» **Exercise directions**: From the data below, retype exactly the lines starting with the one that contains "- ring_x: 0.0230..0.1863" and ending with the one that contains "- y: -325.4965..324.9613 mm", both included.

» **Information provided**:
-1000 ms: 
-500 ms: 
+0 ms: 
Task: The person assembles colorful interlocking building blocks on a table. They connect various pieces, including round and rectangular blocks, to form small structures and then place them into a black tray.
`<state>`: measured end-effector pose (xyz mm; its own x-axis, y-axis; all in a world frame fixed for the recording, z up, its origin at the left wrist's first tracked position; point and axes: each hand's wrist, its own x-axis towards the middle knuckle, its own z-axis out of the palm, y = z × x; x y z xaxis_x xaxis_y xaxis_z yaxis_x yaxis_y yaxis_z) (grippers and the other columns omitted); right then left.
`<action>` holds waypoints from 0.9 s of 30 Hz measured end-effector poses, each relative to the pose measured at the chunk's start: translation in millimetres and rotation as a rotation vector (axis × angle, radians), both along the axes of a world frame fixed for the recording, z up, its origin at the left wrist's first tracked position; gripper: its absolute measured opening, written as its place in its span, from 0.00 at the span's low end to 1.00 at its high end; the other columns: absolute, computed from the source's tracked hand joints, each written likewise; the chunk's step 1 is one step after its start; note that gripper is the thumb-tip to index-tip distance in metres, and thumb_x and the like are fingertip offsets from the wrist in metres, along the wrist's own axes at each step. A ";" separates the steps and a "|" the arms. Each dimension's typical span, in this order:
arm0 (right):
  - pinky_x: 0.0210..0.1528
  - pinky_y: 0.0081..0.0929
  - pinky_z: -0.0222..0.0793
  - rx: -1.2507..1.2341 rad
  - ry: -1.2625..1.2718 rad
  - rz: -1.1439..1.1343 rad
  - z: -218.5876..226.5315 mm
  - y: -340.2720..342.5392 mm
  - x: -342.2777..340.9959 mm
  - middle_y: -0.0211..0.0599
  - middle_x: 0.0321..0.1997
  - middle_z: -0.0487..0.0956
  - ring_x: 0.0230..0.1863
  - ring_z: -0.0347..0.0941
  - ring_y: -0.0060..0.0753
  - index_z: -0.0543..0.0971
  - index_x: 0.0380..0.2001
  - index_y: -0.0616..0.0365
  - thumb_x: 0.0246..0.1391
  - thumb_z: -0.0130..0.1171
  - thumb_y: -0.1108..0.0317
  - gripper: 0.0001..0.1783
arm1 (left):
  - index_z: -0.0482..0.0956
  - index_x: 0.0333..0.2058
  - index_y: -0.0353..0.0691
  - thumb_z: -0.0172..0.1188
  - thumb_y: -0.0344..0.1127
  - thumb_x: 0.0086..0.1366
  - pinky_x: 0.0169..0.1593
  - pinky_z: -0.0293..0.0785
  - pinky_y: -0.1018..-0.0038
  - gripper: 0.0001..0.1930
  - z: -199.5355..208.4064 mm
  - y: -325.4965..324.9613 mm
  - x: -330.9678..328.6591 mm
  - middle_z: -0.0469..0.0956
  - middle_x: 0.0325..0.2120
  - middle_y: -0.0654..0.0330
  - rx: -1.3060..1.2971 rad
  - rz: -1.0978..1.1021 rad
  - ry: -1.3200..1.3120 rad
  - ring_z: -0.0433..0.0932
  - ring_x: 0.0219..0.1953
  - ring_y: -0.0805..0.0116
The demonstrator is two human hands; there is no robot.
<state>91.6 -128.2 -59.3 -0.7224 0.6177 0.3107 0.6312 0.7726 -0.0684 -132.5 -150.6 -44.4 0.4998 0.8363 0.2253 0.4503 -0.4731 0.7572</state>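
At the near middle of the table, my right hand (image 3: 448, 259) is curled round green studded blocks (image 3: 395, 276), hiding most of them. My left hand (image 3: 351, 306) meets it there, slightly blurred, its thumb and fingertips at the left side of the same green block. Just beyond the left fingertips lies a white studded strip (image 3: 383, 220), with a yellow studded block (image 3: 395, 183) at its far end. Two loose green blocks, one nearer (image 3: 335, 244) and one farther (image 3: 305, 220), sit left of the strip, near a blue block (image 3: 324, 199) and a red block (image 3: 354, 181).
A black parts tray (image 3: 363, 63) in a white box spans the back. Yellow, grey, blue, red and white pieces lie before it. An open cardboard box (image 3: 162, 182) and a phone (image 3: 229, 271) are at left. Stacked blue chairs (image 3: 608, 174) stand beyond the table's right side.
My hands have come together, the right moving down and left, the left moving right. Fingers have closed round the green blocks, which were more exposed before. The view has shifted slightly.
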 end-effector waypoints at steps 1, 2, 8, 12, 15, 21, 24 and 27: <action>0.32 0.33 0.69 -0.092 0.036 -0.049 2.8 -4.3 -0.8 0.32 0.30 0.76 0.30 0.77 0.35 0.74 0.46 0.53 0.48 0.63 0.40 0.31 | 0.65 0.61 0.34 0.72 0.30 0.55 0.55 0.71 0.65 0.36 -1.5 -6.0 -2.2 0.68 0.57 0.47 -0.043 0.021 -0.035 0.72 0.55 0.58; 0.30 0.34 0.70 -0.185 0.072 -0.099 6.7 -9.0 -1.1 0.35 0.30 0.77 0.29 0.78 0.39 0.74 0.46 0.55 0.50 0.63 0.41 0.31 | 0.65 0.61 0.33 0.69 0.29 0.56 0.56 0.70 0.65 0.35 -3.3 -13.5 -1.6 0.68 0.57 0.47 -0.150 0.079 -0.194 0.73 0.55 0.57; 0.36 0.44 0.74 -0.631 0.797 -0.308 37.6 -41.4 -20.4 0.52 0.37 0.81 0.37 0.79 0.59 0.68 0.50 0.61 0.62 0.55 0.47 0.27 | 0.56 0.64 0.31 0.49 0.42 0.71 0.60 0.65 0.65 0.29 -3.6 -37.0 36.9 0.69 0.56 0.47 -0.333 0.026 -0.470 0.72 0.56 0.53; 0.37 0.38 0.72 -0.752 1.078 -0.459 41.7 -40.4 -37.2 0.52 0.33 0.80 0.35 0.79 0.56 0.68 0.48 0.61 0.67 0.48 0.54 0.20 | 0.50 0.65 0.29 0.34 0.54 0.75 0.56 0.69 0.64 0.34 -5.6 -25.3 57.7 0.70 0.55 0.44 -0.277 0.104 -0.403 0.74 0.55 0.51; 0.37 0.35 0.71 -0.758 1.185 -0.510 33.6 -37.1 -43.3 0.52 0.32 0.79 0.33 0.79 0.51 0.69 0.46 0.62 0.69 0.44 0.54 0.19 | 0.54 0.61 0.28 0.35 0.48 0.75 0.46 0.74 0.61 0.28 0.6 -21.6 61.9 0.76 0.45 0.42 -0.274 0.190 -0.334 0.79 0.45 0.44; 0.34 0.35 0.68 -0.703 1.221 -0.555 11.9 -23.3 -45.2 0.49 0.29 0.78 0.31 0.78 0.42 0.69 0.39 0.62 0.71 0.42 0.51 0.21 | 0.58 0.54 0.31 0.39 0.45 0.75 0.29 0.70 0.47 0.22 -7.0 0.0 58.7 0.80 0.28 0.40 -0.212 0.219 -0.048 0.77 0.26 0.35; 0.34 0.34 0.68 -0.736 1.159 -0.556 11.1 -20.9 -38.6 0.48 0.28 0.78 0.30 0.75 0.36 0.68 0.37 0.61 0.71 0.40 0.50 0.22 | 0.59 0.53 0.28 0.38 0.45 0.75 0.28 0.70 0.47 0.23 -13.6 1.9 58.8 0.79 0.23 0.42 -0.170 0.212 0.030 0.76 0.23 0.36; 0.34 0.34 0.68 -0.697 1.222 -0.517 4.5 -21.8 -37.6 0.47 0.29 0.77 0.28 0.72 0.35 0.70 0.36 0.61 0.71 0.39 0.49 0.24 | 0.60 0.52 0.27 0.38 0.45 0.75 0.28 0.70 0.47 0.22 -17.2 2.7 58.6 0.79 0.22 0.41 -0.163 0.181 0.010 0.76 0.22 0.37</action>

» **Task answer**:
  - ring_x: 0.0230..0.1863
  - ring_z: -0.0347..0.0941
  - ring_y: -0.0060..0.0753
  - index_z: -0.0543..0.0971
  - index_x: 0.0380..0.2001
  - index_y: -0.0616..0.0365
  - thumb_x: 0.0246..0.1391
  - thumb_z: -0.0130..0.1171
  - thumb_y: -0.1108..0.0317
  - gripper: 0.0001..0.1783
arm1 (left):
  - index_z: -0.0482..0.0956
  - index_x: 0.0333..0.2058
  - index_y: -0.0353..0.0691
  - thumb_z: -0.0172..0.1188
  - thumb_y: -0.0344..0.1127
  - thumb_x: 0.0086..0.1366
  - pinky_x: 0.0169..0.1593
  - pinky_z: -0.0293..0.0785
  - pinky_y: -0.1018..-0.0038
  - gripper: 0.0001..0.1930
  - z: -199.5355..208.4064 mm
  - y: -325.4965..324.9613 mm

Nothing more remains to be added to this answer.